A formação dos policiais

O número muito elevado de pessoas mortas em confrontos com a Polícia Militar (PM) em São Paulo, apesar dos esforços feitos nos últimos anos para reduzi-lo e de alguns avanços obtidos nesse sentido, não deixa dúvida de que falta ainda um bom caminho a percorrer para resolver esse problema. Ele afeta a credibilidade da polícia e a relação entre ela e a população. A confiança que deve existir entre elas fica comprometida, o que acarreta sérios prejuízos ao combate ao crime.

O Estado de S.Paulo

13 Janeiro 2016 | 03h02

Segundo reportagem do Estado, com base em dados da Secretaria da Segurança Pública, foram registradas 532 mortes em consequência de intervenções de PMs em serviço entre janeiro e novembro de 2015. Em comparação com igual período de 2014, quando foram notificadas 610 mortes, houve uma redução de 12,8%. Já com relação a todo o ano de 2006, com 495 mortos, a comparação é desfavorável. Ela é importante porque esse ano foi marcado – em especial o mês de maio – por violentos confrontos entre polícia e bandidos, provocados pelo Primeiro Comando da Capital (PCC).

A Secretaria prefere a comparação entre 2014 e 2015. Não só porque é mais atual, como também porque, a respeito de 2006, considerando-se o efetivo policial e a população de então, a seu ver não houve agravamento da situação. A verdade é que o mais importante nesse caso não é nem uma nem outra comparação. Independentemente delas, o número de mortos em confrontos com PMs – ou como tais registrados por eles – é excessivamente alto. Mesmo levando-se em conta – como lembrou no final de 2014 um dos mais respeitos especialistas em segurança pública, José Vicente da Silva – que “há um fato pouco enfatizado, que o Brasil é o País que tem a maior quantidade de policiais mortos no mundo”.

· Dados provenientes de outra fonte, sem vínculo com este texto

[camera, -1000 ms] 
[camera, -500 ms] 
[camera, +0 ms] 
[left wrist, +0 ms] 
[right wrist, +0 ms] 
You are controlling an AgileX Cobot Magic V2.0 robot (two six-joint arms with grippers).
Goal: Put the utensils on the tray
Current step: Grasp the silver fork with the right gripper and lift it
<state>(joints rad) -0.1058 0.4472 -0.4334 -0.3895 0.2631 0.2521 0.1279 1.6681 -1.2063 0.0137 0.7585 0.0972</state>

Não se pode menosprezar o excelente serviço prestado pela maioria dos policiais, com o alto risco de vida inerente à sua profissão. Como não se pode também fechar os olhos ao outro lado da questão. Por isso tem razão igualmente o ouvidor da Polícia de São Paulo, Júlio César Neves – alguém insuspeito de parcialidade, portanto –, quando diz, referindo-se às 532 mortes de 2015: “O número de casos é espantoso, qualquer um fica perplexo”. Trata-se de algo inaceitável, principalmente levando-se em conta que não é novo, vem de longe, como mostram as estatísticas da própria Secretaria. Resulta de atitudes e comportamentos arraigados, que as autoridades da área têm grande dificuldade em mudar.

Tentativas têm sido feitas nesse sentido. Uma das mais importantes foi a resolução baixada em janeiro de 2013 pela Secretaria. Ela regulamenta o atendimento de pessoas feridas em decorrência de crime: não proíbe que policiais lhes prestem socorro, quando isso é indispensável para salvar vidas, mas estabelece que a prioridade é dos serviços médicos e paramédicos de urgência, como o Samu. O objetivo é preservar a cena do crime, evitando que seja alterada por maus policiais a fim de eliminar provas que os incriminem ou a colegas seus, como é sabido que acontece. Parte das mortes registradas como sendo consequência de confrontos com a PM tem origem nessa prática criminosa.

Por esse e outros meios de controle, as autoridades vêm se esforçando para punir policiais que se desviam do bom caminho – as ovelhas negras que existem em todas as polícias. Se mesmo assim os números continuam desanimadores é porque não se tocou ainda num ponto essencial – o da formação dos policiais.

A PM tem de submeter seu efetivo a um treinamento muito mais rigoroso que o atual, de forma a levar seus membros a respeitar estritamente, nos limites da lei, os procedimentos que devem nortear sua ação. Para isso, como toda força aquartelada, ela tem de obedecer à risca o princípio da disciplina, o que seus desvios mostram que nem sempre acontece. Esse é um trabalho longo e difícil. Mas sem ele, por maior que seja o empenho na punição dos maus policiais, os resultados serão limitados, porque eles continuarão a proliferar.